Here are ways you can create immediacy in your verbal conversation.

  • Use names. Say “Olivia, I need the report by 2:30” instead of “I need the report by 2:30.” You may even say, “Olivia, I’d appreciate the report by 2:30.” It’s not only the work context where immediacy can be employed. Instead of “Don’t play with your food,” say “Noah, don’t play with your food”—and this is helpful if there is more than one child at the table. Think about it: Your name is personal and acknowledgement is a deep psychological need within us. Use other’s names to create closeness.
  • Give Feedback. This means that you must listen to your interlocutor. Hear what they are saying then follow up with worthwhile responses—“Logan, are you suggesting that the bill would hinder efforts for improved infrastructure?” If you’re not listening and engaging, you risk destroying interest between yourself and your listener. So listen then clarify, elaborate, or ask questions.
  • Give Compliments and Use Self-References. Which means more: saying “Everyone liked your presentation” or “I think your presentation highlighted factors management really needs to hear”? Of course, the second response is better; the first could have possibly been insincere. Reinforce and reward personally and with purpose.


Get on kids' level
Get on kids' level | Source

Think On It:

Can you think of ways immediacy in an American context may not work as well in another country or culture?

Nonverbal Immediacy

We must remember that communication is largely nonverbal. So how we create interest with our body language is very import in understanding immediacy.
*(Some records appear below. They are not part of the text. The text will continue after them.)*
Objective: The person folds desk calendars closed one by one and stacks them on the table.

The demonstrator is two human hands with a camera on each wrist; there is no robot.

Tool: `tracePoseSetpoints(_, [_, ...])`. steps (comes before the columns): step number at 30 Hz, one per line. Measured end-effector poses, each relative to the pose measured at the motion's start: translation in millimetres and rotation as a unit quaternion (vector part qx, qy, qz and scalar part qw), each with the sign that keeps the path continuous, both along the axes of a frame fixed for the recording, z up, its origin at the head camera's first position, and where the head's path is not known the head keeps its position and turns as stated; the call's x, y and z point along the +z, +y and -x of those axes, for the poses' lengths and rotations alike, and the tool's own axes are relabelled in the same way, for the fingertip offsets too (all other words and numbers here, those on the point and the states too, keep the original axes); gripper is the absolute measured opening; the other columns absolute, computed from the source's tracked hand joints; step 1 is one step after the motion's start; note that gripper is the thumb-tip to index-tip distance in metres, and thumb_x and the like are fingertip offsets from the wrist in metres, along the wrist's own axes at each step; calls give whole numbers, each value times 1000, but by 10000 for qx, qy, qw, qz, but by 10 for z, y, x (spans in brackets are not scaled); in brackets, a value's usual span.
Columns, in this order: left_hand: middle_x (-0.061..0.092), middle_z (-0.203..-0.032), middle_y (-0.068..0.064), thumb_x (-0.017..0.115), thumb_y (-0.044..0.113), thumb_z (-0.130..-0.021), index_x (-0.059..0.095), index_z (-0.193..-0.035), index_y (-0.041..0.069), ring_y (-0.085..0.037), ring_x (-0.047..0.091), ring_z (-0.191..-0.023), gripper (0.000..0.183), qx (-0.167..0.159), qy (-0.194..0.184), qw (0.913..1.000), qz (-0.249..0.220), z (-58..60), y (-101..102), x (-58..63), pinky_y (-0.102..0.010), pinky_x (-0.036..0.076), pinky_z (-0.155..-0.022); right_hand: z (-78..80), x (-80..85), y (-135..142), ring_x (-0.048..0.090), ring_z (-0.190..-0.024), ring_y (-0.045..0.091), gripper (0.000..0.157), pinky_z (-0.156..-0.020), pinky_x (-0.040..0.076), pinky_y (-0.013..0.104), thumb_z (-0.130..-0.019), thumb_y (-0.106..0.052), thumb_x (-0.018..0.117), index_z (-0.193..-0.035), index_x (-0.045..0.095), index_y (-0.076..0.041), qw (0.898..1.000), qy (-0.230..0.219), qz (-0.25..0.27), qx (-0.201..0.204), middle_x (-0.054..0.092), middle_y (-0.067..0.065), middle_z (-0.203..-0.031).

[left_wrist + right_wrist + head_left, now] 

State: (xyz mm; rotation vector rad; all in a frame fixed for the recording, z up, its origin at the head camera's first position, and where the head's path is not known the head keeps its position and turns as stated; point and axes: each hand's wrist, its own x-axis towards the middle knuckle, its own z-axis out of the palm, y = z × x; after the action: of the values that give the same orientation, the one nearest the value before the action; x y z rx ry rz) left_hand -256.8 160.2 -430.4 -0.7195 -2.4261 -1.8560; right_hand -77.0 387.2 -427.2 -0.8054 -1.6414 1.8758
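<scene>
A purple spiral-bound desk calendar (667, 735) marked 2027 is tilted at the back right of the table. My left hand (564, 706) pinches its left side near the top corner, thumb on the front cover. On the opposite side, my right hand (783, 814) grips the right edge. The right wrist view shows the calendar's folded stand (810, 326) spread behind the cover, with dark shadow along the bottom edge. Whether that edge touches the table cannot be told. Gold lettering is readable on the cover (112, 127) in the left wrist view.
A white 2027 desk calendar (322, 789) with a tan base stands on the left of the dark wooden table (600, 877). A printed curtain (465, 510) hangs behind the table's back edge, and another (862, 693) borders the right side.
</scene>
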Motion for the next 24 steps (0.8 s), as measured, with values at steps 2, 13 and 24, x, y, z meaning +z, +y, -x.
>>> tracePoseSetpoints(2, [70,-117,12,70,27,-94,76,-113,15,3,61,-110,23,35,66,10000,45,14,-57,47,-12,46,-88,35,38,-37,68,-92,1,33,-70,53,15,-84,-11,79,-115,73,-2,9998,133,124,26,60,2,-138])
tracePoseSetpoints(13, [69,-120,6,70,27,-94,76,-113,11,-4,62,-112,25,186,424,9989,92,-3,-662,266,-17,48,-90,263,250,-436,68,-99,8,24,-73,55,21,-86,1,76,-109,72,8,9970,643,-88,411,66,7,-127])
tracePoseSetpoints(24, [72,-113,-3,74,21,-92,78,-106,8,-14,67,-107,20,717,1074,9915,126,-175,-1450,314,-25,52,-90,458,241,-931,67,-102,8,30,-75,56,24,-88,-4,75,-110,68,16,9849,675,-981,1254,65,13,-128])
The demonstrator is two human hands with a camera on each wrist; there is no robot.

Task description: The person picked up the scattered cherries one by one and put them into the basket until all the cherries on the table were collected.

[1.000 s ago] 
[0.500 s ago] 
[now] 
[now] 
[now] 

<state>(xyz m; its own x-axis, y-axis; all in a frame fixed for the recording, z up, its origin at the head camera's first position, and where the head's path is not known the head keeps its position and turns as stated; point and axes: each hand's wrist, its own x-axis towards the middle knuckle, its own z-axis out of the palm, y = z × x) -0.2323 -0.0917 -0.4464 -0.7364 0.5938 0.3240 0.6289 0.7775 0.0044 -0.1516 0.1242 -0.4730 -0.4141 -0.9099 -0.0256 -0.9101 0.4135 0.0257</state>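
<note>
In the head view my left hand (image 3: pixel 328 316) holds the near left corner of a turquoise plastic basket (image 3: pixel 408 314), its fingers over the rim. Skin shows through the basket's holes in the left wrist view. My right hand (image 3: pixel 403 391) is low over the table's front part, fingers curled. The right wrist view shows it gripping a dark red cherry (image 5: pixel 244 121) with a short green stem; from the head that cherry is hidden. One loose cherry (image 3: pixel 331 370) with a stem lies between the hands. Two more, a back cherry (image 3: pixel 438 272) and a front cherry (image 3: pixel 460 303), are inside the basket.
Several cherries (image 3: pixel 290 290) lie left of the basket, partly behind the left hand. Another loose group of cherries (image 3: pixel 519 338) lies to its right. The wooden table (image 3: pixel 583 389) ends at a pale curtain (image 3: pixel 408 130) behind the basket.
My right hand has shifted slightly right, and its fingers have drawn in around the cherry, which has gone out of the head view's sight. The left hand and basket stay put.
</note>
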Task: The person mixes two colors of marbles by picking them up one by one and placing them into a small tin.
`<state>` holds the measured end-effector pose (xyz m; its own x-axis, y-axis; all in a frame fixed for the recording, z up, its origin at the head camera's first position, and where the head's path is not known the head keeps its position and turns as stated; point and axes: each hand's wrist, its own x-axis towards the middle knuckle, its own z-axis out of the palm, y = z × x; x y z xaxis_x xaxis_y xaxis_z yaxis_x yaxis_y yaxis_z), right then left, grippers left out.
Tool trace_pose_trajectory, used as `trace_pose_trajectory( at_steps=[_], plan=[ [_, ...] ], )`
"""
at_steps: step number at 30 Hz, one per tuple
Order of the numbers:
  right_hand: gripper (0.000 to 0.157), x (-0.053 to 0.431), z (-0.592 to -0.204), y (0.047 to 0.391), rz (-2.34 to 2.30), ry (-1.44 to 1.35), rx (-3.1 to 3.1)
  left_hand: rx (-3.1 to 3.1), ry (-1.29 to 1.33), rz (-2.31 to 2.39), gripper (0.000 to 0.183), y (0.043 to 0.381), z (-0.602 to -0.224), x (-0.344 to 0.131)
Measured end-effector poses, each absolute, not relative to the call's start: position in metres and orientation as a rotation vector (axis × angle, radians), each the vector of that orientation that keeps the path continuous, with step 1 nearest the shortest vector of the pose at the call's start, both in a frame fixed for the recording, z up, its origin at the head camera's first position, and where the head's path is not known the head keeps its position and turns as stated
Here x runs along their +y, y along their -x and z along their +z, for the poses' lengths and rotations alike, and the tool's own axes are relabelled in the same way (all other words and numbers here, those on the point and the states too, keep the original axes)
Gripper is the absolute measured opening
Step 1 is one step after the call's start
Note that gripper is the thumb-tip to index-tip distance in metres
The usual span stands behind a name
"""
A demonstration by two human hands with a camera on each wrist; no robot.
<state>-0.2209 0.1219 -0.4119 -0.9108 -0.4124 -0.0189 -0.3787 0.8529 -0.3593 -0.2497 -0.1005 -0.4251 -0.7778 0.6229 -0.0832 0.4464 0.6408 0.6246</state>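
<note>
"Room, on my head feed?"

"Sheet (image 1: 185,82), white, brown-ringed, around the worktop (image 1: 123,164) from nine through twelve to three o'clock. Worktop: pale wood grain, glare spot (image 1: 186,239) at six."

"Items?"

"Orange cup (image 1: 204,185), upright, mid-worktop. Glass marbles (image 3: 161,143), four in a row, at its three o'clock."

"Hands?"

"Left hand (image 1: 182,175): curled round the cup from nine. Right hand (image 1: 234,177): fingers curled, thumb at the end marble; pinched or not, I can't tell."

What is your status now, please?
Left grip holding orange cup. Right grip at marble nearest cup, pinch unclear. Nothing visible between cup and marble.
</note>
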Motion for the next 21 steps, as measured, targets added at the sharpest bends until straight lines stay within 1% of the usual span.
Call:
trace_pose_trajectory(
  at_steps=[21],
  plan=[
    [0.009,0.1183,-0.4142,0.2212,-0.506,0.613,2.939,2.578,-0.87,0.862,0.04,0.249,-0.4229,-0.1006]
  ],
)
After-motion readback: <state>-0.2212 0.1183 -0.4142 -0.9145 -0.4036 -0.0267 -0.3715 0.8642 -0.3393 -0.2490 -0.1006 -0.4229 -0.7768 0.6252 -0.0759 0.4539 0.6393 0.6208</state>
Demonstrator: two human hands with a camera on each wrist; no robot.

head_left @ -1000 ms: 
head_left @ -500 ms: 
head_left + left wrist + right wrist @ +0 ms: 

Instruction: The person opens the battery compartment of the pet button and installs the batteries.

  • Eye Contact. Appropriate eye contact may be better. No one likes to feel as though they are being “arrested” by someone locking them in with their eyes! But eye contact is non-negotiable—without it conversation grows cold and distant. Maintain eye contact and avoid looking around. In communication skills training your listener is your subject.
  • Be Close. This means get physically close to your listener and do it in a way that limits others from entering the conversation or interrupting. Lean forward or turn your back to others. This is also important for adults interacting with children. Psychological closeness can be created when an adult stoops or gets on his knees to talk with children at their level.
  • Smile! And this means more than smile. It means express your enthusiasm, concern, and interest in the person and conversation. Although immediacy is a communications skill to be learned, it is achieved in the context of the person with whom we share. We must create the sense that they matter beyond anything they say.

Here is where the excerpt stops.